試験Ⅰについて

 

 「飲んで(います)・書いて(ください)」など「飲んで」「書いて」の形式を、日本語教育では「て形」という名称で呼ぶのが一般的です。

 では、この「て形」は、「飲む(飲みます)・食べる(食べます)」など基本となる形式からどのような規則で導き出せるでしょうか。

 

 「飲む(飲みます)」のように「~む(~み~)」になっている動詞は、「~んで」になり、「書く(書きます)」のように「~く(~き~)」になっている動詞は、「~いて」になります(但し、「行く」は例外で、「行って」になります)。

 

 このように、「て形」を教えるには、まずは「て形」のきまりを認識していなければなりません。

 「て形」のきまりのように、ことばのルールなどに代表されるような専門的知識を問うのが「試験Ⅰ」です。

 

 「試験Ⅰ」はマークセンス形式の客観テストです。

 測定項目の中では、「専門的能力」を問うことを中心とした問題です(もちろん他の領域から出題されることもあります)。

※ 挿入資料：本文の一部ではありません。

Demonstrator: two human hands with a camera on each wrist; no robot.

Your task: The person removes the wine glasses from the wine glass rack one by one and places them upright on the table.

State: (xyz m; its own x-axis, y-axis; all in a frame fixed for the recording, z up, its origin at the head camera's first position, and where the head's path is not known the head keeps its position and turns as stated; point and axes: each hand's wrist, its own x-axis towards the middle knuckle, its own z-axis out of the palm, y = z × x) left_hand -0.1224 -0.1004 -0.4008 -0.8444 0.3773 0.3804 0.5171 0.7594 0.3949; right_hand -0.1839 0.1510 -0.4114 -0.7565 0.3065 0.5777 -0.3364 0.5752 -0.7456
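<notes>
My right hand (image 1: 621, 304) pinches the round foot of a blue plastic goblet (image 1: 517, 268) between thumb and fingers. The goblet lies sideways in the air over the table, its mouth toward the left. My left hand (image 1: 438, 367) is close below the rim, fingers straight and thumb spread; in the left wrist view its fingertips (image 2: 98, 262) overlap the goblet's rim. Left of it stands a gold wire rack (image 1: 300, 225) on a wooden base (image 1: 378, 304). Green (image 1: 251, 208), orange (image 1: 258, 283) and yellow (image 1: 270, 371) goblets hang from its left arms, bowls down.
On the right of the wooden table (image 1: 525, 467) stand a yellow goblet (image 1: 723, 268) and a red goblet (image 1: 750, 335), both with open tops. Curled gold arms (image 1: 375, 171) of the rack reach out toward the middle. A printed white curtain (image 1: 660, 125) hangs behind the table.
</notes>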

 現場で必要な専門的な知識があるか否か、つまり、基本的に正答が一義的に決まるので、客観テストとして問うことにしました。

 ただし、専門的な理論の名前やその理論を提唱した人物名など名称を問うだけの問題は避けています。

 日本語教育の専門家であるならば、確かにそれらを知っておく必要はあります。しかしながら、その名称を知っていることが授業を展開する力には直接かかわりを持たないため、「実践力」を問うこの試験では問う必要がないと判断したためです。